Measure Before You Look: Grounding Embeddings Through Manifold Metrics
Abstract
Dimensionality reduction methods are routinely employed across scientific disciplines to make high dimensional data amenable to analysis. Despite their widespread use, we often lack tools to assess whether their resulting embeddings are faithful to the underlying manifold structure.Without a rigorous quantitative assessment of an embedding's structural properties, it is difficult to quantify their degree of preservation or distortion of the underlying manifold structure of the data.We introduce a complementary suite of geometric metrics to quantitatively audit embedding fidelity across neighborhood sizes: Tangent Space Approximation (TSA), Local Intrinsic Dimensionality (LID), and Participation Ratio (PR).We compare the dimensionality of each sample before and after embedding, where points that preserve similar values across transformations are deemed to be geometrically faithful and thus, representative of true manifold structure in the data.
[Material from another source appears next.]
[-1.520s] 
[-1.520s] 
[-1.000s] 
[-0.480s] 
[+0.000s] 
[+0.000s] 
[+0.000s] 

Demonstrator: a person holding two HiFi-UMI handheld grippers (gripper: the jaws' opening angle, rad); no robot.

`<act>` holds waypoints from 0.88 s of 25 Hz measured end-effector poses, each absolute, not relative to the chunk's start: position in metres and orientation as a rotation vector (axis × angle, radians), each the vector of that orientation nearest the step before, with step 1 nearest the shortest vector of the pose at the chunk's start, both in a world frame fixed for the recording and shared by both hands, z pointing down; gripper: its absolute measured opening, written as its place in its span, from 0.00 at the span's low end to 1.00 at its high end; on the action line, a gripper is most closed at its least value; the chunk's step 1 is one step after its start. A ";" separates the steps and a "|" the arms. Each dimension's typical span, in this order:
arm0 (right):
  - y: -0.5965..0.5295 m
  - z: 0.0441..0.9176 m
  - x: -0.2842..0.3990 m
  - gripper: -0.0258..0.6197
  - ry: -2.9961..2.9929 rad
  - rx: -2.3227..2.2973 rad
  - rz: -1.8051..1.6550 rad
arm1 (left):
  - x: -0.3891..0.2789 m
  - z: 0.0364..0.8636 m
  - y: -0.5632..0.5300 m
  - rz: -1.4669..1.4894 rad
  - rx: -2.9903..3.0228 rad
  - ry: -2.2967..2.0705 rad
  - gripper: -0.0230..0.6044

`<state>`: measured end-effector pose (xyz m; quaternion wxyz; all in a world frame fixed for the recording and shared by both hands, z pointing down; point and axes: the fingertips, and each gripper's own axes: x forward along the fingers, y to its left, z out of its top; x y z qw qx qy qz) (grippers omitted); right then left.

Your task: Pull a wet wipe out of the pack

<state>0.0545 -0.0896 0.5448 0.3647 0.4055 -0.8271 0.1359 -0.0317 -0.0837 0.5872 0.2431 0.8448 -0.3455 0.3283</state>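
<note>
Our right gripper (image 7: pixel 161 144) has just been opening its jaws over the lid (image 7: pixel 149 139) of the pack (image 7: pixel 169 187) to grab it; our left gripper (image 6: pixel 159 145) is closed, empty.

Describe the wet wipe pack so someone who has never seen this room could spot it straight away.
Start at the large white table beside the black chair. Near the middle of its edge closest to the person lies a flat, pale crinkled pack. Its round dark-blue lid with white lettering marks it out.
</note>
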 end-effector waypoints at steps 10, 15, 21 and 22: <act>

Across synthetic and biological datasets, we show that these metrics expose distinct embedding failure modes: TSA is most sensitive to small-scale geometric distortions, LID captures heterogeneity in mixed-density regions, and PR diagnoses global variance structure.Finally, we demonstrate that applying Jacobian Frobenius penalties during autoencoder refinement of embeddings contracts tangent spaces, reduces disagreement between metrics, and improves alignment with intrinsic manifold geometry.We motivate moving beyond visual heuristics and making principled, geometry-based choices to inform method selection, improve representations and motivate geometry-aware objectives for representation learning.